++++ Exercise inputs ++++

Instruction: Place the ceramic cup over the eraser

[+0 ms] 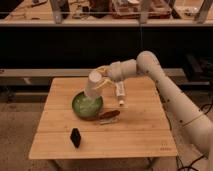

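The white ceramic cup (93, 84) is held in the air above the green bowl (87, 105), tilted with its mouth turned down and to the left. My gripper (103, 79) is shut on the cup from its right side, at the end of the white arm that reaches in from the right. The black eraser (75, 137) stands on the wooden table (135, 135) near the front left, well below and left of the cup.
A reddish-brown elongated item with a white base (108, 116) lies just right of the bowl. A white rectangular box with markings (120, 92) lies behind it. Dark shelving (75, 47) runs behind the table.
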Tool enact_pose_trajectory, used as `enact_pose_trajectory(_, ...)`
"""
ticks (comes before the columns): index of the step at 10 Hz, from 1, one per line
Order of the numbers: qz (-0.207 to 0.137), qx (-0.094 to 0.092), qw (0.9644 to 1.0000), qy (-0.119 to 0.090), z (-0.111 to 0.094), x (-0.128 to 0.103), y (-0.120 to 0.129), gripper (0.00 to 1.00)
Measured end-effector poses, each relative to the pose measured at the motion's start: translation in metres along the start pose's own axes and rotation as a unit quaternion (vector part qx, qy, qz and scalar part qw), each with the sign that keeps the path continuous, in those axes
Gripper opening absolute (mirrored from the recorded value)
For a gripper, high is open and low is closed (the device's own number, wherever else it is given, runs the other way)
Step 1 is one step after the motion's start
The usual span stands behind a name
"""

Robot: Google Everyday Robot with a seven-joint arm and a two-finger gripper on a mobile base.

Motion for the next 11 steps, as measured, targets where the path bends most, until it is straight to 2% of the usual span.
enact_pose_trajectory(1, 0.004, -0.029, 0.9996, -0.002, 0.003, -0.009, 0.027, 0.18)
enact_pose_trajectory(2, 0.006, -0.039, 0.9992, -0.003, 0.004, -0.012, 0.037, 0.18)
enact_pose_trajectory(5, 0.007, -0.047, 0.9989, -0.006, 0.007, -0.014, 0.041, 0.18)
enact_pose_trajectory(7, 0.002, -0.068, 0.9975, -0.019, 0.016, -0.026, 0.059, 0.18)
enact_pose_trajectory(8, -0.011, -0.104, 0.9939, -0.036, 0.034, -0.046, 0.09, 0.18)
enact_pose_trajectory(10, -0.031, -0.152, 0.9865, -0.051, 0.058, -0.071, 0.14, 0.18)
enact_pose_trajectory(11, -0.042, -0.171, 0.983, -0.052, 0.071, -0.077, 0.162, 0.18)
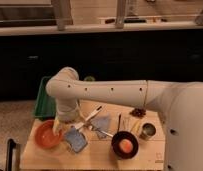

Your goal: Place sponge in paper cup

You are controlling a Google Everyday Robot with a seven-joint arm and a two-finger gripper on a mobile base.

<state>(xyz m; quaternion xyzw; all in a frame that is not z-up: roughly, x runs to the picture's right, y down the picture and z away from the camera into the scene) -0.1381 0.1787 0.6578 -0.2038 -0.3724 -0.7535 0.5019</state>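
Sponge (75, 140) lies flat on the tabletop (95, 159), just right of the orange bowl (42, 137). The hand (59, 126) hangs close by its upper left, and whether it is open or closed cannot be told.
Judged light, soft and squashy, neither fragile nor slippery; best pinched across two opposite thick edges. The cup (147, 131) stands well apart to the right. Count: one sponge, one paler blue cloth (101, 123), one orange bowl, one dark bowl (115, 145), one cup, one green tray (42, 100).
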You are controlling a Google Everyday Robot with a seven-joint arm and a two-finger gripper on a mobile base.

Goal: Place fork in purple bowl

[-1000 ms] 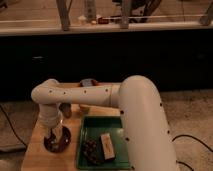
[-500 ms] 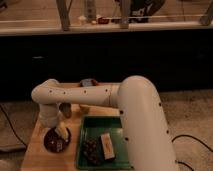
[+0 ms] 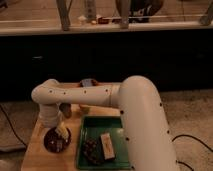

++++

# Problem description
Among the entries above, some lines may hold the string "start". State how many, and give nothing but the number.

# Exercise output
2